Put those together and you get a quietly rational, quietly corrosive outcome: the people who best understand how to make AI adoption actually work have a personal incentive to make it work slowly and visibly—and a token-consumption metric is the perfect cover. It looks like enthusiastic adoption. It generates a reassuring upward graph for the executive. And it happens to kneecap the one outcome (real efficiency, real headcount leverage) that would threaten the person implementing it. Nobody has to say any of this out loud. The incentive does the talking.

So the technically literate go along with the genius plan of measuring AI adoption by token burn—rather than telling the MBA in the room that it's the dumbest thing they've heard—and everyone gets a graph that points up while the actual goal recedes.

The Externality Almost Nobody Counts

One more cost, and it's the one I find hardest to shrug off: the environmental footprint.

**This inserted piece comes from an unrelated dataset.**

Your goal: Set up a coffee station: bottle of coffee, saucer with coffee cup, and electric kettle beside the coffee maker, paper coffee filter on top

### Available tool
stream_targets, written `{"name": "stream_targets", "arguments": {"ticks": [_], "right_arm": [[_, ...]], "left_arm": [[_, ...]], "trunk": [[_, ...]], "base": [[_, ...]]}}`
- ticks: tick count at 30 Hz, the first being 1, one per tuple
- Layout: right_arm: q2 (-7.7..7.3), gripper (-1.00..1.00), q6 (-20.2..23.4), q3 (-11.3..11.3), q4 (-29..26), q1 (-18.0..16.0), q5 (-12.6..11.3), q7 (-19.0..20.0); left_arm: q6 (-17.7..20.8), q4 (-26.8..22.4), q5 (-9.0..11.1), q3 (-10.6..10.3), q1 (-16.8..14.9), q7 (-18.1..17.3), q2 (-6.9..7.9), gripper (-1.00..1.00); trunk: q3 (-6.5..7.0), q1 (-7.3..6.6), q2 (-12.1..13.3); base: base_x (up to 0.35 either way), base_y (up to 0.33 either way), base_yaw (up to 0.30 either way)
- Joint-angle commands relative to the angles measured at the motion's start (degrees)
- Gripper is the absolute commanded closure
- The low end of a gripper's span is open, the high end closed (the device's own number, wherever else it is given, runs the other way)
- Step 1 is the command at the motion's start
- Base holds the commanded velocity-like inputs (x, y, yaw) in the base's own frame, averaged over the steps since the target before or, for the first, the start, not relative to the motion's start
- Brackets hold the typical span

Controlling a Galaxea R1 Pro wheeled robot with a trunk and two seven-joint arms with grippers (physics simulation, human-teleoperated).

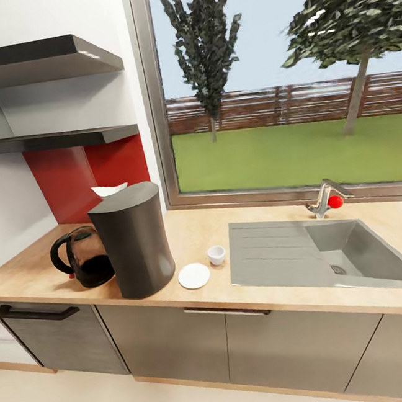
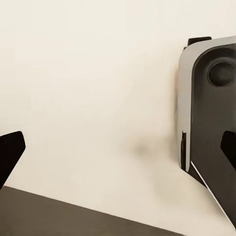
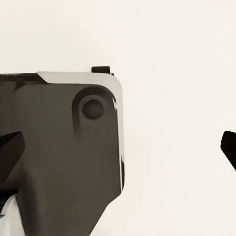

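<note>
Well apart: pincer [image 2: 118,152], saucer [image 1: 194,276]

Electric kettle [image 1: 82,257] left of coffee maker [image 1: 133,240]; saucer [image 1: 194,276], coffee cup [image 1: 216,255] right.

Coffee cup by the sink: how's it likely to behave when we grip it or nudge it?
The coffee cup is tiny and squat, so probably light and unlikely to tip; a push would more likely slide it across the smooth kitchen countertop. Its round, glossy-looking wall may slip between fingers. It stands near the sink edge and the saucer, so a nudge could knock either.
</note>
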Motion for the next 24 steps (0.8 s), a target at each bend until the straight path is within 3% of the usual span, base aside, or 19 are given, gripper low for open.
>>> {"name": "stream_targets", "arguments": {"ticks": [1, 14, 24], "right_arm": [[0.00, -1.00, -0.22, 0.49, 0.05, -0.05, -0.64, -0.11], [0.00, -1.00, -0.27, 0.23, -0.04, -0.05, -0.89, -0.26], [0.34, -1.00, -0.27, 0.17, -0.54, -0.05, -1.03, -0.02]], "left_arm": [[-0.28, 0.10, -0.61, 0.41, -0.06, 0.24, -0.02, -1.00], [-0.68, 0.26, -0.59, 0.28, -0.06, 0.36, -0.06, -1.00], [-0.83, 0.27, -0.54, 0.38, -0.06, 0.36, 0.25, -1.00]], "trunk": [[-0.13, 0.03, -0.12], [-0.12, 0.03, -0.12], [0.33, 0.03, -0.12]], "base": [[-0.027, 0.000, 0.000], [-0.004, 0.000, -0.017], [0.000, 0.000, -0.180]]}}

Frivolous token consumption isn't free in some abstract cloud sense. Every wasted inference is real energy, real water for datacenter cooling, real carbon—spent to do nothing, or worse than nothing. It also consumes finite datacenter and accelerator capacity that could be serving legitimate work. When you build an incentive that explicitly rewards burning more tokens, you are subsidizing waste that has a physical bill attached, paid partly by people who never opted in. Of all the reasons tokenmaxxing is indefensible, "we manufactured an incentive to waste scarce compute for a vanity graph" is the one that should make a thoughtful executive wince.

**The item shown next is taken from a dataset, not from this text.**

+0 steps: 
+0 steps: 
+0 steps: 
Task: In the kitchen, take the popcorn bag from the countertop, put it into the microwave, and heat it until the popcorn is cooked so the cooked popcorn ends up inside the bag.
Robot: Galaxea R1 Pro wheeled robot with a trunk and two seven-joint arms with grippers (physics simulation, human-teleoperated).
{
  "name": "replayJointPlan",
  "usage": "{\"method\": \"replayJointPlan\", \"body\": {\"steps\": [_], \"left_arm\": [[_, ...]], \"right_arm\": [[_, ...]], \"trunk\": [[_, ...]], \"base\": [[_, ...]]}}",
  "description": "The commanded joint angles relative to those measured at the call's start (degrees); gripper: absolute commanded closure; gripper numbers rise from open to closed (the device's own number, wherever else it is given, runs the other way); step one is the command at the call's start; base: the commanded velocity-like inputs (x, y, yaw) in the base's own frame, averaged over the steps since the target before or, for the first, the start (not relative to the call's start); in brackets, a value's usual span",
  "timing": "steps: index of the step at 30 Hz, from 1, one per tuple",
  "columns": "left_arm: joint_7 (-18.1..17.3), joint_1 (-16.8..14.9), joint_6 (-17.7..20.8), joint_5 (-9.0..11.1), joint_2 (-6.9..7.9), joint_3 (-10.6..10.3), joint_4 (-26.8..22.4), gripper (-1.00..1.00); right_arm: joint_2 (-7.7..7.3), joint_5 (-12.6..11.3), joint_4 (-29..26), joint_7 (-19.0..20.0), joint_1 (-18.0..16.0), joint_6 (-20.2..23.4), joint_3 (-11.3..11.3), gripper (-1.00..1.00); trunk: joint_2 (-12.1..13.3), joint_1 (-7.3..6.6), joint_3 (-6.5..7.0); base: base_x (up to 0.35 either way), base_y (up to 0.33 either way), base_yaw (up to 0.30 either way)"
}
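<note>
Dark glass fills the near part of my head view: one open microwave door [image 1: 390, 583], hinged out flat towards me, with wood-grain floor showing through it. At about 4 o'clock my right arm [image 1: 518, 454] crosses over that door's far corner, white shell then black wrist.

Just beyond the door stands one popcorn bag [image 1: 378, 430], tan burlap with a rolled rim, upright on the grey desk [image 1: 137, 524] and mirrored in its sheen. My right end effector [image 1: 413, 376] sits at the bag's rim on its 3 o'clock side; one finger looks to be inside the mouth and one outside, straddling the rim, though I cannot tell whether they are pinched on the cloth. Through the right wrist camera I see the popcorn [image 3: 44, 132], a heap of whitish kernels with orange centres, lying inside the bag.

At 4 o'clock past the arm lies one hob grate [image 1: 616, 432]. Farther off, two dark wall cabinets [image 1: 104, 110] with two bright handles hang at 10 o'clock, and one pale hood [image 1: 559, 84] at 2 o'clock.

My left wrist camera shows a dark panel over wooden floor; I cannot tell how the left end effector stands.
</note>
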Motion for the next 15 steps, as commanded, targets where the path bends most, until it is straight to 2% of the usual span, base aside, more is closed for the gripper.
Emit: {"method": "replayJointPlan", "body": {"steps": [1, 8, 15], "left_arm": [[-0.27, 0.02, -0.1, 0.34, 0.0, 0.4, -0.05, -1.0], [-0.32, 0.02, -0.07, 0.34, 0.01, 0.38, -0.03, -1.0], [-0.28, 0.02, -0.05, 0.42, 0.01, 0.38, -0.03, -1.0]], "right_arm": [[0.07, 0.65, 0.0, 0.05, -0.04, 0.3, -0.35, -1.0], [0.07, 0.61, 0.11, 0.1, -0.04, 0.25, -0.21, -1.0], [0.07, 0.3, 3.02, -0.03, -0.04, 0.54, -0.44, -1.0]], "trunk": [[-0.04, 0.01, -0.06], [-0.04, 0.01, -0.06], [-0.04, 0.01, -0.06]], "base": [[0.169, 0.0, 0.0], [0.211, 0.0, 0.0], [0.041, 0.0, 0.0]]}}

What Good Looks Like Instead

If you genuinely want to know whether your team is getting value from AI-assisted development, don't measure consumption. Measure outcomes, and accept that the good ones are harder to put on a dashboard:

  • Cycle time and quality together. Is well-tested, reviewable work shipping faster without a rise in defects or revert rate? That's adoption working.
  • Cost per shipped unit of value, not raw spend. A team that ships more with fewer tokens is your success story, not your laggard. Token efficiency is a feature.
  • Qualitative signal from people you trust. Ask your strongest engineers where AI genuinely helps and where it gets in the way. The answer is more useful than any counter.
  • Remove the disincentives, don't add quotas. If the honest obstacle to AI adoption is that your seniors fear it'll shrink their teams and their standing, no metric fixes that. Address the career incentives directly—or the smartest people in the building will keep quietly steering around you.

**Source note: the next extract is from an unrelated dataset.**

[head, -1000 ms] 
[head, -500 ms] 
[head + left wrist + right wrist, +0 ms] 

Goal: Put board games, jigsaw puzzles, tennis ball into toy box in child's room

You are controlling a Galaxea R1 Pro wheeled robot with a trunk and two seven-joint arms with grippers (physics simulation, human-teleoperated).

The throughline of effective AI-assisted engineering is the same one we keep coming back to: context is architecture, and less context, used deliberately, beats more context used carelessly—on cost, on carbon, and, most importantly, on the quality of what you ship.

The Real Lesson

Tokenmaxxing is a small story about a bad metric, but it's also a preview of why AI adoption will take longer than the hype curve promises. Not because the technology isn't ready—it largely is—but because organizations are still strikingly bad at telling a good adoption strategy from a destructive one, and because the people best positioned to know the difference are too often the people with the least incentive to say so.

The fix isn't a better number. It's the humility to admit that the most valuable engineering behaviors—restraint, judgment, knowing when not to spend the token—were never going to show up on the leaderboard. They never have. That's exactly why the leaderboard keeps lying to you.